§ Task objective
Restate word for word each line of the data, starting at the one containing "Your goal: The" and running through the last.

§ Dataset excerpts
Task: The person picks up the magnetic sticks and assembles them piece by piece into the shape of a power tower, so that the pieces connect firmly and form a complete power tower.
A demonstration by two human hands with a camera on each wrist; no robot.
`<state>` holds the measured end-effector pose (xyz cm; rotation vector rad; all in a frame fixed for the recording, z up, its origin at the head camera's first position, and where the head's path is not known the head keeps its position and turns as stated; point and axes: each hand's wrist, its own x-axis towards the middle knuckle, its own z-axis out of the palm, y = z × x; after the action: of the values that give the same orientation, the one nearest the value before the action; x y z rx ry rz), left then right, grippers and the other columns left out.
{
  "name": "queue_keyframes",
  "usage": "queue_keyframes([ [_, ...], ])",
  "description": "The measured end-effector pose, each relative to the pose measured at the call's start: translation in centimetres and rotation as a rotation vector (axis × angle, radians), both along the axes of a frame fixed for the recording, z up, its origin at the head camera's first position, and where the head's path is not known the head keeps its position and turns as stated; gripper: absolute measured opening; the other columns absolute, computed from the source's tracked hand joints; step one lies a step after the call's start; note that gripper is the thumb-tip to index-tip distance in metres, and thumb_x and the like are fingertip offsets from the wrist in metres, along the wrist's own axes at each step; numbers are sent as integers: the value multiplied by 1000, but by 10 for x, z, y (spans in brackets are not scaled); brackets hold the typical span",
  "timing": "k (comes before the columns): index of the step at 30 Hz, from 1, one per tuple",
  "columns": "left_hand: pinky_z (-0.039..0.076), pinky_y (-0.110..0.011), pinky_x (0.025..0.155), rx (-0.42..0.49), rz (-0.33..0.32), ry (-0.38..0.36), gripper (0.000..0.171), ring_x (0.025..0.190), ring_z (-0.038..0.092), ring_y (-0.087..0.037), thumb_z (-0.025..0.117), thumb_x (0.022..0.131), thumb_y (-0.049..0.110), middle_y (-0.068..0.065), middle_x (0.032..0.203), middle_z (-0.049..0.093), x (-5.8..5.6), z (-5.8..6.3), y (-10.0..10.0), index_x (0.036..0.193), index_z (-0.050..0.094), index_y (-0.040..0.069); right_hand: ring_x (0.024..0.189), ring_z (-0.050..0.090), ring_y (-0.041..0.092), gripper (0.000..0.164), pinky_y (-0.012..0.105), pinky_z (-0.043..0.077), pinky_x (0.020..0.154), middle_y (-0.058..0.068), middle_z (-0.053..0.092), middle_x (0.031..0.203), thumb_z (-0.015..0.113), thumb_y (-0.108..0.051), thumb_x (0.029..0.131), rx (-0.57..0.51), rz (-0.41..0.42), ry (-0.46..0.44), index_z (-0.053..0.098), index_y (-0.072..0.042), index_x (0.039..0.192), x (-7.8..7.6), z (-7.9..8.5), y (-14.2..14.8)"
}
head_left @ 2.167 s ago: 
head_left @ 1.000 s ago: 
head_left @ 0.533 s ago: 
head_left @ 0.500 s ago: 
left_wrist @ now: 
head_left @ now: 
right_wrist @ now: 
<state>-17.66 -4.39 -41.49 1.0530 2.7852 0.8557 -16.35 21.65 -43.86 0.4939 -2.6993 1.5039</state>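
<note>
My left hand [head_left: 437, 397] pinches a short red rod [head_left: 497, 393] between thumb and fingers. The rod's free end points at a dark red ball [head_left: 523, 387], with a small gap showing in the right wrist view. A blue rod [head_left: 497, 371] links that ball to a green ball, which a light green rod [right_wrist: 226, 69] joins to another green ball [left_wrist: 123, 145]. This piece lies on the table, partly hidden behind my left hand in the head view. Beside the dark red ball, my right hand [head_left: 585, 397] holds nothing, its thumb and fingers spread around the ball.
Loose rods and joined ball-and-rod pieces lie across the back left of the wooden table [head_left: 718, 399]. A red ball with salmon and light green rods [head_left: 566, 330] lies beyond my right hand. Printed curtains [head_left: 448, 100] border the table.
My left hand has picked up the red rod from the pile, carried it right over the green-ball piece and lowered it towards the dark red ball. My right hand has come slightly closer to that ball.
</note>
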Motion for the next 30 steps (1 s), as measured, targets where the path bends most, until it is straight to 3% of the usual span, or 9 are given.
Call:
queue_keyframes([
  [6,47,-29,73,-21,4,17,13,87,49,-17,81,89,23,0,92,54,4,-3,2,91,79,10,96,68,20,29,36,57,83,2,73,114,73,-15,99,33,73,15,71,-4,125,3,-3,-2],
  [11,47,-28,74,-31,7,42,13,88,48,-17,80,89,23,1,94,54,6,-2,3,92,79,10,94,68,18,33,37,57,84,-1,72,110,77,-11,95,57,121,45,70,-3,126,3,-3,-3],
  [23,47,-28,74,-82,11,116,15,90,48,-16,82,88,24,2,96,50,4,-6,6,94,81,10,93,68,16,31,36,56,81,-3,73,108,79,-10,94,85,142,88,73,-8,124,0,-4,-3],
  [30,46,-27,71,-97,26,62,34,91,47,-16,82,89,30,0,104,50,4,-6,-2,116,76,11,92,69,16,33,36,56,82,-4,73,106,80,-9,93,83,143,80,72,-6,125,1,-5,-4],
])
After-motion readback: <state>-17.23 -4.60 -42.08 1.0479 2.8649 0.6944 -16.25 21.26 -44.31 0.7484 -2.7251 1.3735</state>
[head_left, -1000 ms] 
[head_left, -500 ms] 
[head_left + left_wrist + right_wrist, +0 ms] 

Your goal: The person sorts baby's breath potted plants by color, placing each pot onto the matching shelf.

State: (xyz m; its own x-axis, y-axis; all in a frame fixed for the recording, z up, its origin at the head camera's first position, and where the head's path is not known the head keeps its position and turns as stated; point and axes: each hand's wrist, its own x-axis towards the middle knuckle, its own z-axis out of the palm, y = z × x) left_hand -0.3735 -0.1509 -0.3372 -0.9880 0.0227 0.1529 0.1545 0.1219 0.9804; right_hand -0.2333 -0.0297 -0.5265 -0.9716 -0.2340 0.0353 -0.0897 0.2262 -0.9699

§ Response to the exercise
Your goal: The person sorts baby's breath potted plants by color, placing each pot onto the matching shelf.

State: (xyz m; its own x-axis, y-axis; all in a frame fixed for the recording, z up, its origin at the head camera's first position, and where the head's path is not known the head keeps its position and turns as stated; point and axes: each hand's wrist, its own x-axis towards the middle knuckle, its own z-axis out of the palm, y = z × x) left_hand -0.3735 -0.1509 -0.3372 -0.9880 0.0227 0.1529 0.1545 0.1219 0.9804; right_hand -0.2333 -0.0297 -0.5265 -0.9716 -0.2340 0.0353 -0.0897 0.2262 -0.9699

No further output is needed for this exercise.